Er kündigte seinen Rücktritt als Vorstandsvorsitzender und Group CEO von SCEI zum 19. Juni an. Er darf seine Nachfolger aber noch ein wenig beraten und sich mit dem Titel eines Vorsitzenden ehrenhalber schmücken, bevor er sich auf die Golfplätze der Ex-CEOs zurückzieht.

Nichts hat Kutaragi mehr getroffen, nehmen wir an, als die um zwölf Monate verzögerte Entwicklung der Playstation 3 und die nicht eben sensationellen Verkaufsergebnisse.

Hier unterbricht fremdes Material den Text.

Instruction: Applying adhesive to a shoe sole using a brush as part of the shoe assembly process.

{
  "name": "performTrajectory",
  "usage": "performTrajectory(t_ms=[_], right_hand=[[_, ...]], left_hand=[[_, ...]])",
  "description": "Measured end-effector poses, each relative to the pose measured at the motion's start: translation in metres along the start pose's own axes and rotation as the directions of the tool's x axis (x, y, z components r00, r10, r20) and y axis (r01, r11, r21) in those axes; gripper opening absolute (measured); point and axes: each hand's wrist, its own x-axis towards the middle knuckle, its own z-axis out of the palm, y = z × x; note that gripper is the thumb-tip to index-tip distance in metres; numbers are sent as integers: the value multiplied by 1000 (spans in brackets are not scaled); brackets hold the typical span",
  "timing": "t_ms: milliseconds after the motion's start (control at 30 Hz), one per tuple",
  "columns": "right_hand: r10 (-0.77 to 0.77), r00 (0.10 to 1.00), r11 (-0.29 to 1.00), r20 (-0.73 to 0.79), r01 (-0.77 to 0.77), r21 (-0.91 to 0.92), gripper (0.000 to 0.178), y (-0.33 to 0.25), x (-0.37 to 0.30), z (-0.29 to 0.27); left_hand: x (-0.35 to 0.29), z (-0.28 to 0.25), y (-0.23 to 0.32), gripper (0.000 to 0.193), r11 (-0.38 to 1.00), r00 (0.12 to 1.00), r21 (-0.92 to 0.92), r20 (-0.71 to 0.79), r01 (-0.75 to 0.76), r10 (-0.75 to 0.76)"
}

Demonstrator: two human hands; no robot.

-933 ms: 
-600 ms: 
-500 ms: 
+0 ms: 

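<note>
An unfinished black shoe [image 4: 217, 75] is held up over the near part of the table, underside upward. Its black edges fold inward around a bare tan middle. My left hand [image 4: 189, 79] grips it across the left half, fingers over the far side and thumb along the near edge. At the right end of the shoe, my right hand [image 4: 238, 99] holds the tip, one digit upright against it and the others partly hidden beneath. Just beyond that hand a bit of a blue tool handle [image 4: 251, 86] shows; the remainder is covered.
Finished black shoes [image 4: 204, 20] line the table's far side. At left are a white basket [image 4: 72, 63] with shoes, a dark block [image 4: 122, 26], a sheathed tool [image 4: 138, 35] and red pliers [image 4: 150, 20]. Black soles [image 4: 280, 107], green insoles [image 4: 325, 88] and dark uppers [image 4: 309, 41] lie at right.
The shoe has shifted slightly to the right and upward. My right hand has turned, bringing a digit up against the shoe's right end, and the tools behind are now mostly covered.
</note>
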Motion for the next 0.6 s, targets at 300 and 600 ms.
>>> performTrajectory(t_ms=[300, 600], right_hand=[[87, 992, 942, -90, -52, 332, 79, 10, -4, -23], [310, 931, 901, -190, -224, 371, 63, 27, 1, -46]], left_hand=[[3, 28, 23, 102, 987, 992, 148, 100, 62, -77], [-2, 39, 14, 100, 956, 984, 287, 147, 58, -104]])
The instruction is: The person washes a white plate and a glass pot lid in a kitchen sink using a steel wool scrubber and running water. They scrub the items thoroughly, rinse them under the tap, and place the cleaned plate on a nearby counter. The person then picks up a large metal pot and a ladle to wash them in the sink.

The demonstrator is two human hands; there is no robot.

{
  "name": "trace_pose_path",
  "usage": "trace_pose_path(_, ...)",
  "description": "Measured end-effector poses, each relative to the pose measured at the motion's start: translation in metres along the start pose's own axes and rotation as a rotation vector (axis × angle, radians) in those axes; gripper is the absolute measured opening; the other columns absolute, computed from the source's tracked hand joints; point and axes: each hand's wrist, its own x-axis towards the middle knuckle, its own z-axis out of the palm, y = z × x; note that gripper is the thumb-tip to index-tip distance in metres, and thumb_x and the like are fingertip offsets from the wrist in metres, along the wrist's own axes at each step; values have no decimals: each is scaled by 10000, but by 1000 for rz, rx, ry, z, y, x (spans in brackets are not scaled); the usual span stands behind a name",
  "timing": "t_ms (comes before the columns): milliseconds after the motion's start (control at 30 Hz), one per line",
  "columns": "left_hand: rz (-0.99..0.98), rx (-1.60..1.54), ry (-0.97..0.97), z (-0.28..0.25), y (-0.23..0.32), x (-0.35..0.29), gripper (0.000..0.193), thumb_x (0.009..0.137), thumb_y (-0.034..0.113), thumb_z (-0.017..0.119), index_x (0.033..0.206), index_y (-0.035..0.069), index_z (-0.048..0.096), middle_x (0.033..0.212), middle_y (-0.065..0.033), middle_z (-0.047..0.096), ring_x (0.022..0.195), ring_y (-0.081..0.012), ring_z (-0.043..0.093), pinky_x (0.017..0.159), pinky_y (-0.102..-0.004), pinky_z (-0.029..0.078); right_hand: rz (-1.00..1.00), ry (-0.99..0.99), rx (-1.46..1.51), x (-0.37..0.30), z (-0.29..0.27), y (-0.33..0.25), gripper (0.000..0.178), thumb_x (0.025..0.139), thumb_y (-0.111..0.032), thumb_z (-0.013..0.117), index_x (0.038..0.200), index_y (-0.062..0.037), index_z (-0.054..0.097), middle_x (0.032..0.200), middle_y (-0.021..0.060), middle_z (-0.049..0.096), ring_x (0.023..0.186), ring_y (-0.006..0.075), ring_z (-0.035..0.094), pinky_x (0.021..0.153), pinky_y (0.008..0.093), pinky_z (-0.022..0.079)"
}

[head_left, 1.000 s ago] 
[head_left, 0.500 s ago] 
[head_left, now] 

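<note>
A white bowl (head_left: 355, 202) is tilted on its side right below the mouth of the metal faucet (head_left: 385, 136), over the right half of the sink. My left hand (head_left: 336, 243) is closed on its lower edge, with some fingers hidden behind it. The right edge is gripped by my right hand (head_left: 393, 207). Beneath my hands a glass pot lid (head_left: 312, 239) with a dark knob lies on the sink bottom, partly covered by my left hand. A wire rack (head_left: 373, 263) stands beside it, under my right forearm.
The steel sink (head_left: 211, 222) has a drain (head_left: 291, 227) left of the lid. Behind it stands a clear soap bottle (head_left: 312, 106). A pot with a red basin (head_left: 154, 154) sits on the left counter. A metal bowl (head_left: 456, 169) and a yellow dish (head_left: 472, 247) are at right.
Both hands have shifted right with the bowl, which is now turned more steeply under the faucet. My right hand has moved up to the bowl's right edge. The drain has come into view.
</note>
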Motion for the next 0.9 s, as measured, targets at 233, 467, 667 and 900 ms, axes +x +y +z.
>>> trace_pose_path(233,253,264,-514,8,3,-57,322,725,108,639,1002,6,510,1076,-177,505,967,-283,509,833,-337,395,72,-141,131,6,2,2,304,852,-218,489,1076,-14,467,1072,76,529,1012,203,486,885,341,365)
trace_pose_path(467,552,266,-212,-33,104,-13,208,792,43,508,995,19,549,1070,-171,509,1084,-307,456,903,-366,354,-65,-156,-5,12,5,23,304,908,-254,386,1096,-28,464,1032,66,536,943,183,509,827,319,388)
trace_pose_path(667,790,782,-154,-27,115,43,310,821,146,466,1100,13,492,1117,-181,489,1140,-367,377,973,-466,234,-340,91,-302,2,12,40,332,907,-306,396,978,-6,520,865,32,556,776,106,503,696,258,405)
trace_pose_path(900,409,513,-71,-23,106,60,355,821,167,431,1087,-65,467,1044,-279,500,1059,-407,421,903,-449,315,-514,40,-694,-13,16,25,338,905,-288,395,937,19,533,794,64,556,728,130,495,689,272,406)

Kutaragis Rückzug könnte auch durch grobe und öffentlichkeitswirksame Fehler wie die von Jack Tretton beschleunigt worden sein. Der Chef von Sony Computer Entertainment America hatte sich lächerlich gemacht mit seinem Spruch: „Wenn ihr eine PS3 irgendwo in Nordamerika findet, die länger als ein paar Minuten im Ladenregal steht, dann gebe ich euch 1200 Mäuse.“ Von Penny Arcade war daraufhin eine verdiente Retourkutsche gekommen.

Kutaragis Nachfolger als CEO wird Kazuo Hirai, der bereits als COO von SCEI agiert und damit die ganze Bürde der Verantwortung übernimmt, was das künftige Schicksal der Playstation angeht.